Whenever we went to the market – a very good one, on a Saturday morning – or to the supermarket at Vouillé, we drove through The Valley of the Dead – La Vallée aux Morts – which was a little off-putting, and caused us to regard the offal section with a rather jaundiced eye.
 
But without the fracas at Vouillé, Charles the Simple couldn’t have given Rollo the run of Normandy, as there wouldn’t have been a Frankish king at all. And then Rollo’s descendant William couldn’t have come to England, and Harold wouldn’t have got the arrow in his eye (unless he liked playing dangerous sports and didn’t listen to his mother).
 
So there you have it – one lucky punch, one handy stab, and the whole of English history was changed. Celebrate, by all means, the anniversary of Normandy: but don’t forget Clovis. It’s all his fault.
©lms2011

Saturday, August 6, 2011

Blowing Hot and Cold

Most mornings when we open the curtains, there is mist lying between us and the hills.
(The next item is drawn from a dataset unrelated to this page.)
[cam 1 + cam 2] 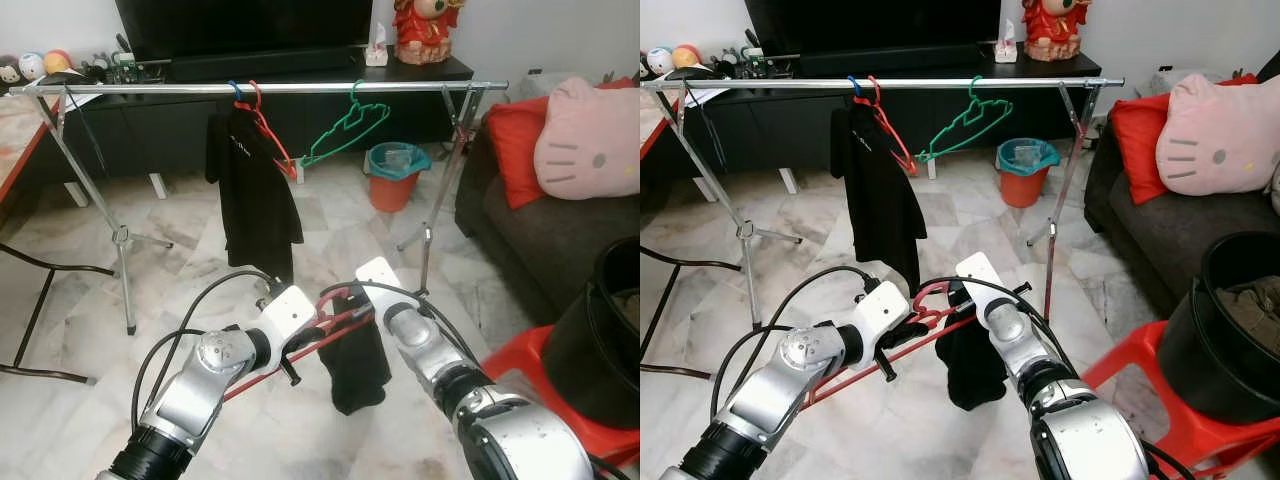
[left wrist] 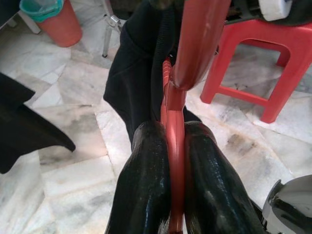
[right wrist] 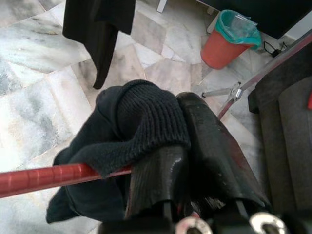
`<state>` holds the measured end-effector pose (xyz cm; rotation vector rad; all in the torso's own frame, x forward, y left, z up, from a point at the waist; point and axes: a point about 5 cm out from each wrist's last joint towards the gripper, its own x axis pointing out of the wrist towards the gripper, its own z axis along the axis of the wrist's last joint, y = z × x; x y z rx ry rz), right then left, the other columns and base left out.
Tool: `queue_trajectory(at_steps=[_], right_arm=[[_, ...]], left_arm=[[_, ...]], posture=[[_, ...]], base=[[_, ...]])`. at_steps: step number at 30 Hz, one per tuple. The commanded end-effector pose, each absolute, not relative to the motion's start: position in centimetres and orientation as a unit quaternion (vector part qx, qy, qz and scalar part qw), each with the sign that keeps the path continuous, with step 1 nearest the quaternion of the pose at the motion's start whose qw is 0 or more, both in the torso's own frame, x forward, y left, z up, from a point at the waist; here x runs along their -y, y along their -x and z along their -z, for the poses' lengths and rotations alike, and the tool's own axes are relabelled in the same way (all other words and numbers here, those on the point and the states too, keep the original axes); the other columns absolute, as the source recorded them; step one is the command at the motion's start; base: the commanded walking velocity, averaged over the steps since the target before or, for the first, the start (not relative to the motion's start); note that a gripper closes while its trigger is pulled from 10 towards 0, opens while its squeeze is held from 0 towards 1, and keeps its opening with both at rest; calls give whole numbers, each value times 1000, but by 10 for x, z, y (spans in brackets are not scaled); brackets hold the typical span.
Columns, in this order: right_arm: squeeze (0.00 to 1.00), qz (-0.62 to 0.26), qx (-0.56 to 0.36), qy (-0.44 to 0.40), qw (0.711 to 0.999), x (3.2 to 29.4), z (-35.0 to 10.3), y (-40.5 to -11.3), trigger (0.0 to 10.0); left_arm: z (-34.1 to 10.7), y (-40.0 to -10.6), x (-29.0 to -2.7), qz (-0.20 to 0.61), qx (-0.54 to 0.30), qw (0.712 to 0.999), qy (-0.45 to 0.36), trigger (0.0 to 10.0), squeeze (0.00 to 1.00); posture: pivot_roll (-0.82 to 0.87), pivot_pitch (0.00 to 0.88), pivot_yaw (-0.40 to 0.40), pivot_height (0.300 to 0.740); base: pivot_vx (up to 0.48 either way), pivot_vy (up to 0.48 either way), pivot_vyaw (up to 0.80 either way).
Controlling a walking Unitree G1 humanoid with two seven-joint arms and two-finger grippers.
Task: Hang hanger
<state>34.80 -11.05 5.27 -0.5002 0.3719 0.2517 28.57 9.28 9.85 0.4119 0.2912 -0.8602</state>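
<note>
I hold a red hanger [image 1: 300,352] low in front of me, with a black garment [image 1: 356,368] draped over its right end. My left gripper [image 2: 176,146] is shut on the hanger's bar, and my right gripper [image 3: 187,146] is shut on the black garment where it wraps the bar [image 3: 44,176]. Beyond them stands a silver clothes rail [image 1: 300,88]. From it hang a black garment on a hanger [image 1: 250,190], another red hanger [image 1: 272,135] and an empty green hanger [image 1: 345,130].
An orange bin [image 1: 395,180] stands behind the rail. To the right are a dark sofa [image 1: 540,230] with a pink cushion [image 1: 585,140], a red stool [image 1: 530,370] and a black bucket [image 1: 600,330]. A chair frame [image 1: 40,300] is at the left.
</note>
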Motion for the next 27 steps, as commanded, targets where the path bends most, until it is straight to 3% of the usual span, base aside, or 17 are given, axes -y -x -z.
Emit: queue_trajectory(at_steps=[1,21,27], right_arm=[[0,-131,-177,242,945,107,-52,-347,10000],[0,-143,-180,238,944,98,-50,-344,10000],[0,-164,-181,193,950,84,-50,-341,10000]], left_arm=[[-102,-292,-100,383,-138,889,-210,10000,0],[-88,-302,-123,284,-220,906,-223,10000,0],[-86,-305,-118,274,-215,917,-194,10000,0]], posture=[[14,0,-26,740],[21,0,-29,740],[21,0,-29,740]], base=[[0,0,0],[0,0,0],[0,0,0]])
There is always a question mark hanging over the day – what will the weather do today?
 
Down in the Vienne, there was no mist.  At 7am, we would open the shutters, and there would be the sun, brilliantly clear, already heating the clay tiles and bleaching the grass. Summer was relentlessly certain and endlessly there.
 
That was part of the problem. It was just too hot. When we moved into the house, in early June, the grass was white and brittle. We were grateful for the shade of acacias which roared from dawn till dusk with exhausting bees, and for the march of apple and peach trees whose blossom enchanted and whose too-abundant fruit drew wasps and hornets to feast on the fallen.
 
That first year we planted out peppers, aubergines, tomatoes, courgettes, chillies, butternut squash and melons: they all thrived and produced excellent crops. I bottled ratatouille, and froze pints of soup which would be wonderful in the chill of autumn and the depths of winter. 
 
The following year was a cool summer, and wet. We learned that the plums came every alternate year; probably the trees were exhausted and had to recover. But the year after that we were back in the heat again. The soil baked so hard that it was impossible to weed, even by hand with a trowel. The only way to work at all was for one of us to go in with a fork, to break the surface, and the other to go on hands and knees and force the roots out. 
 
Watering was to be done by 10am or after 7pm, and hose pipes were banned. The authorities checked: they went out looking for suspiciously green patches from the air. A dear friend who was working in her garden (slightly green in places) was astonished to see a helicopter coming straight up her drive towards her. No more gardening in a bikini for her that year.
 
We lived in the half light, with shutters pulled to against the sun which rotted the upholstery of anything left near the windows.  We went barefoot on hot tiles inside the house, but daren’t go outside without shoes for fear of burnt soles.  We had a small plunge pool, and that first summer we used it quite frequently, late in the day, when the sun had gone behind the high hedges. We would sink nervelessly into the tepid water and just wallow, too wrung out to try to swim.
 
Even the weather reports in the paper couldn’t think of new ways to say, it will be sunny.
 
We went out one day in the air conditioned car, to buy an ice cream maker. It was 40C, and when we got back to the car, it wouldn’t start: the garagiste said the engine didn’t like that sort of temperature, and the only thing to do was to throw a bottle of water over it to cool it down.
 
Sleep was frequently impossible, with all windows open, fly screens in place, and a ceiling fan whirring. It was interminable.
 
So each morning, when we draw the curtains, and look at the mist, we relax, just a little. It’s summer, but it’s gentle.  We’ve done our time in the sun.